═══ Data provided ═══
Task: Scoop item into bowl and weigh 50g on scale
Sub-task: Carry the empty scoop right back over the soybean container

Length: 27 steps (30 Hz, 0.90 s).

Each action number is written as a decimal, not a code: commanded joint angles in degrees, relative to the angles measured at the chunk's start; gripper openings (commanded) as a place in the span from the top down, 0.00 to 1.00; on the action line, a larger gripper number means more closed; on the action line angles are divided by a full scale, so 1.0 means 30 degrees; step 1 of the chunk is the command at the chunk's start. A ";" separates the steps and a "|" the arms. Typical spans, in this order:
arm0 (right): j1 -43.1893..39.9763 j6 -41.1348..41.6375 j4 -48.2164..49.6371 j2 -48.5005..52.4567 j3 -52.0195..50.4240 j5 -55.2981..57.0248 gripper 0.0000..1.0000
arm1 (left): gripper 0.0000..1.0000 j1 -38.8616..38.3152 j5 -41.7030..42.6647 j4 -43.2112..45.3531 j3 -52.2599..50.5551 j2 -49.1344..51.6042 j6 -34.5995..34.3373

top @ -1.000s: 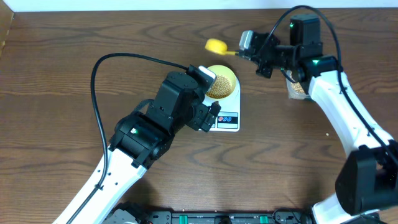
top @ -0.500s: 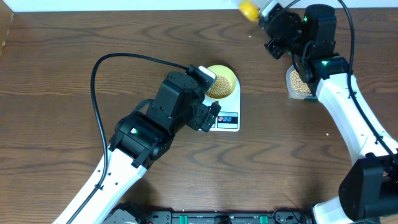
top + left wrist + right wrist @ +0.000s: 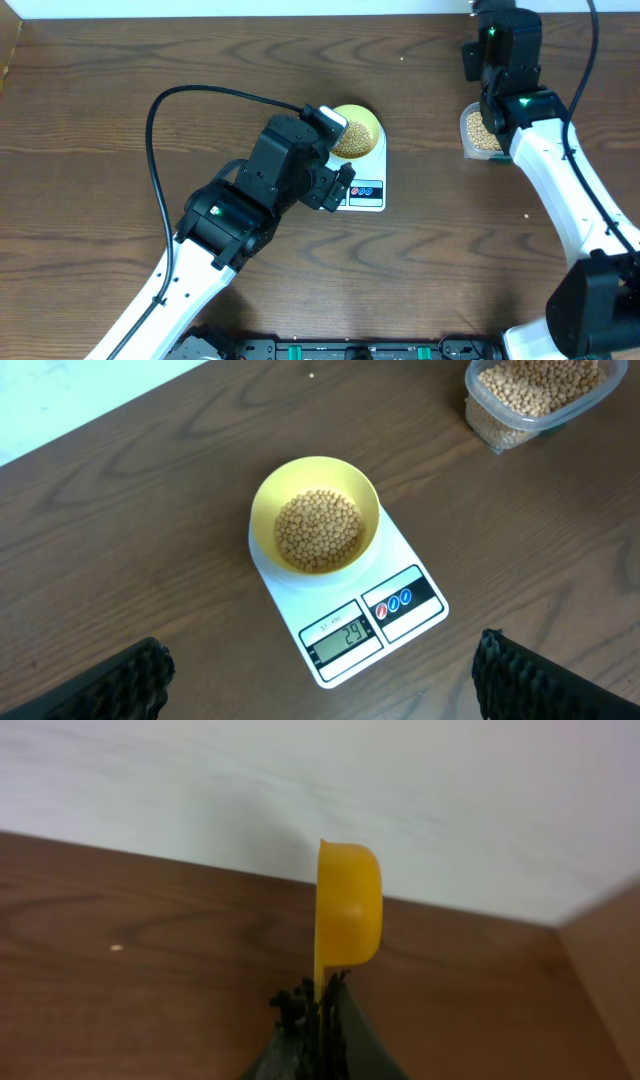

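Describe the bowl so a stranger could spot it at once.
On the brown wooden table, find the white scale with its grey display. The bowl sits on the scale's round platform, partly filled with tan beans. It is small, round and yellow, whereas the other bean container, off to one side, is a clear rectangular tub.

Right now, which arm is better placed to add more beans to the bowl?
Right. The right gripper is shut on the yellow scoop, near the tub of beans. The left gripper hangs open and empty over the scale.
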 commanded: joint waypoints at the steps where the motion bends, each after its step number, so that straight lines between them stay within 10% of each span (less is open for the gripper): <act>1: -0.0015 0.2550 -0.0707 -0.1566 0.0044 0.3257 0.99 | 0.03 -0.0073 -0.0248 -0.0051 -0.0197 -0.0029 0.0051; 27: -0.0699 0.5384 -0.4590 -0.2900 0.0095 0.0721 0.99 | 0.03 -0.0073 -0.0248 -0.0051 -0.0197 -0.0029 0.0051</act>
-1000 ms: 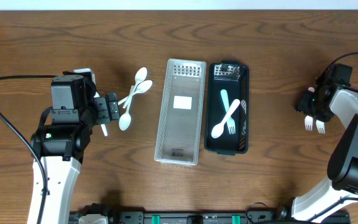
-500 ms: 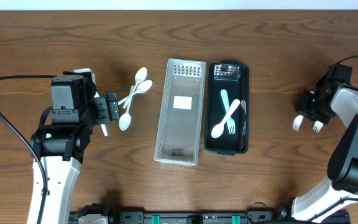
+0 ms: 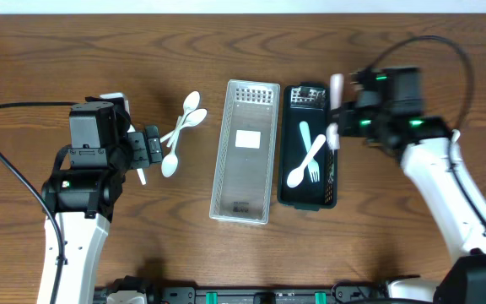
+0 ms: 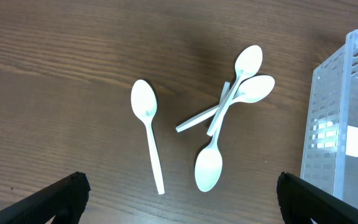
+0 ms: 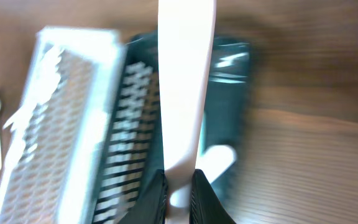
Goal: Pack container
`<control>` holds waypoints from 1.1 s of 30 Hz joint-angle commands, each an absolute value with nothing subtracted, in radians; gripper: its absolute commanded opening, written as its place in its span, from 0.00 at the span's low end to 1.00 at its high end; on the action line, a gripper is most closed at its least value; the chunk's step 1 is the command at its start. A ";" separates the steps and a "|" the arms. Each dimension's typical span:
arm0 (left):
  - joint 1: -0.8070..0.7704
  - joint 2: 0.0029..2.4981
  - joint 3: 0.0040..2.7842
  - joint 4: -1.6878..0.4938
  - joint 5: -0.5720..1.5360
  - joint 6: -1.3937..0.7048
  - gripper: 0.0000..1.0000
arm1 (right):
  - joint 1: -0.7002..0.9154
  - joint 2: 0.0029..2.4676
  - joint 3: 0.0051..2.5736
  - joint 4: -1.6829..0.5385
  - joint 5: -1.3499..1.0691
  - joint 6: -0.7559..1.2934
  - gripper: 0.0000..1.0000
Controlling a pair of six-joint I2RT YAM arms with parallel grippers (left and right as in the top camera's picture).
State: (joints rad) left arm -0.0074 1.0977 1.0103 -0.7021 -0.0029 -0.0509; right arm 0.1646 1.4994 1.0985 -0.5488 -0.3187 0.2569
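Observation:
My right gripper (image 3: 347, 116) is shut on a white plastic fork (image 3: 333, 135) and holds it over the right edge of the black basket (image 3: 309, 95). In the right wrist view the fork's handle (image 5: 185, 74) is pinched between the fingers (image 5: 179, 193), blurred. A white spoon and fork (image 3: 307, 157) lie in the black basket. The clear basket (image 3: 251, 93) stands left of it. Several white spoons (image 3: 182, 128) lie on the table, also in the left wrist view (image 4: 229, 106). My left gripper (image 3: 152, 149) is open and empty beside them (image 4: 179, 184).
One spoon (image 4: 148, 134) lies apart to the left of the crossed ones. The clear basket's corner (image 4: 344, 112) shows at the right of the left wrist view. The table is dark brown wood.
My right arm has swung from the table's far right edge leftward to the black basket, carrying the fork. The left arm has not moved.

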 commanded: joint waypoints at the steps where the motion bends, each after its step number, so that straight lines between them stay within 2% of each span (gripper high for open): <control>1: -0.003 1.097 1.029 -0.704 0.000 -0.045 0.98 | 0.282 1.546 1.096 -0.553 -0.179 0.324 0.01; 4: -0.003 1.097 1.029 -0.704 0.000 -0.045 0.98 | 0.385 1.620 1.096 -0.553 -0.077 0.391 0.02; 5: -0.003 1.097 1.029 -0.704 0.000 -0.045 0.98 | 0.406 1.644 1.096 -0.553 -0.047 0.408 0.06; 9: -0.003 1.097 1.029 -0.704 0.000 -0.045 0.98 | 0.454 1.694 1.096 -0.553 0.058 0.457 0.55; 15: -0.003 1.097 1.029 -0.704 0.000 -0.045 0.98 | 0.367 1.583 1.109 -0.550 0.163 0.457 0.71; 18: -0.003 1.097 1.029 -0.704 0.000 -0.045 0.98 | 0.249 1.499 1.109 -0.554 0.199 0.456 0.76; 22: -0.003 1.097 1.029 -0.704 0.000 -0.045 0.98 | 0.025 1.451 1.109 -0.569 0.189 0.456 0.77; 27: -0.003 1.097 1.029 -0.704 0.000 -0.045 0.98 | -0.223 1.503 1.107 -0.620 0.174 0.460 0.75; 33: -0.003 1.097 1.029 -0.704 0.000 -0.045 0.98 | -0.395 1.613 1.107 -0.640 0.138 0.459 0.76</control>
State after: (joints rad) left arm -0.0074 1.0977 1.0103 -0.7025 -0.0029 -0.0513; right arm -0.3458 1.5669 1.1049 -0.6353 0.1638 0.4458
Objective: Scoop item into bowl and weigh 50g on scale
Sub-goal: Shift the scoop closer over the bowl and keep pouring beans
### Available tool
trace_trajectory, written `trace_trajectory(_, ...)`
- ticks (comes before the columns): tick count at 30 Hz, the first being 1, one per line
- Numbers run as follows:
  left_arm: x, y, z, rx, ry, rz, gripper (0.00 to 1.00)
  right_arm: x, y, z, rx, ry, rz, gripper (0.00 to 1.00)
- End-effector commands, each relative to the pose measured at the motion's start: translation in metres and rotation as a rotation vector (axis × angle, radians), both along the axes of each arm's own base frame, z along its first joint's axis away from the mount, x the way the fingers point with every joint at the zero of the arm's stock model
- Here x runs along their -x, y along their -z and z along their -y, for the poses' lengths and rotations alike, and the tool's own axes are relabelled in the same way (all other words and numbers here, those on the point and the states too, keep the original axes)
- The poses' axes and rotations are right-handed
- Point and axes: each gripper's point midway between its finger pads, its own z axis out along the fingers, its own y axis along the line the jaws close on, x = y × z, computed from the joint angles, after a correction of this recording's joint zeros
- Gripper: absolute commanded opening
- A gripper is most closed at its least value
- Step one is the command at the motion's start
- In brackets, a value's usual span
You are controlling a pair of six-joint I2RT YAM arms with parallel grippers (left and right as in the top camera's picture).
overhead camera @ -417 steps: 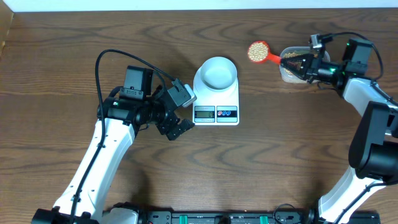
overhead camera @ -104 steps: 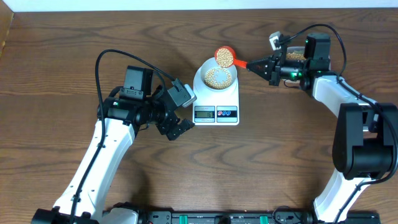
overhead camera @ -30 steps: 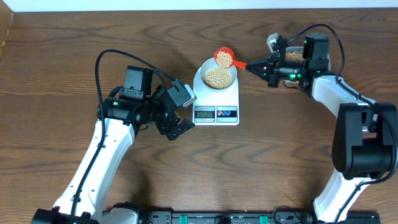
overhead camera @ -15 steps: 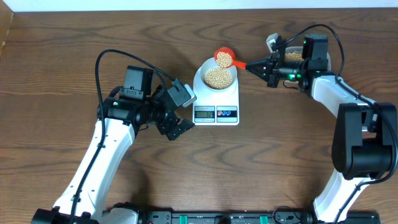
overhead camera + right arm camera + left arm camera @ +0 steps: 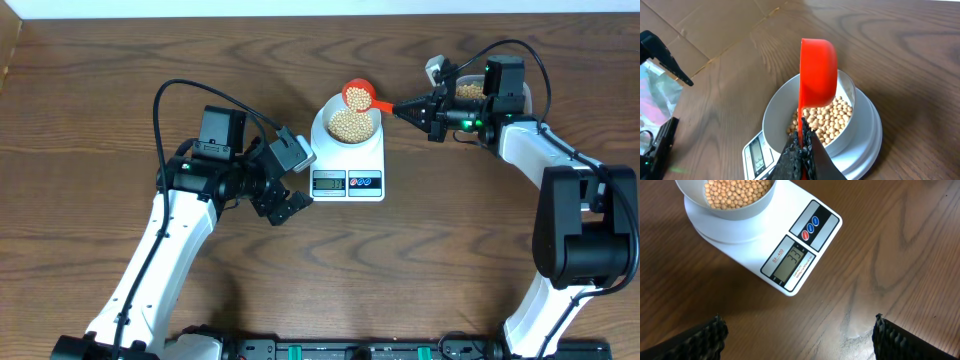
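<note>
My right gripper (image 5: pixel 413 107) is clamped tight on the thin handle of the red scoop (image 5: pixel 358 95), fingers pinched together with the handle running between them in the right wrist view. The scoop is tipped on its side over the far rim of the bowl (image 5: pixel 322 120), its mouth turned toward the beans (image 5: pixel 348 125). A heap of them fills the bottom of the bowl, reaching up one side. The bowl sits on the round platform of the scale (image 5: pixel 330 158), away from the display (image 5: pixel 792 263) end. I see figures on the display from the left wrist but can't read them. My left gripper (image 5: pixel 287 207) is spread wide with nothing between its fingers (image 5: pixel 704 336), parked over bare table (image 5: pixel 450 250) just beside the scale's display end. A clear tub (image 5: pixel 468 90) holding more beans sits behind my right wrist, well apart from the scale
</note>
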Motion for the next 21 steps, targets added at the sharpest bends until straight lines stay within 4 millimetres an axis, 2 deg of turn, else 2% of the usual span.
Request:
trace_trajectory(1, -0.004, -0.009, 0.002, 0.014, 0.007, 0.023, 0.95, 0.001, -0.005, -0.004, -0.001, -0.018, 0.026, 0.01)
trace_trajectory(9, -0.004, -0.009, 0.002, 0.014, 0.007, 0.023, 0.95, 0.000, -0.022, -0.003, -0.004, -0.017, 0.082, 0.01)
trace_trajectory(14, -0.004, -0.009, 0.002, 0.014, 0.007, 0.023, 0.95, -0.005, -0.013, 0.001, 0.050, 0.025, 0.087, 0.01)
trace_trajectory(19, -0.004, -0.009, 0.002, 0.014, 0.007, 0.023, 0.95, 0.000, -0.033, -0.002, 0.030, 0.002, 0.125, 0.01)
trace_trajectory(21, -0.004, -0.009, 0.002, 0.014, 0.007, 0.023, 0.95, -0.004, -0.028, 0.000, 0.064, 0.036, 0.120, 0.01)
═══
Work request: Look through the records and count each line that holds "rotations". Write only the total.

Written answer: 2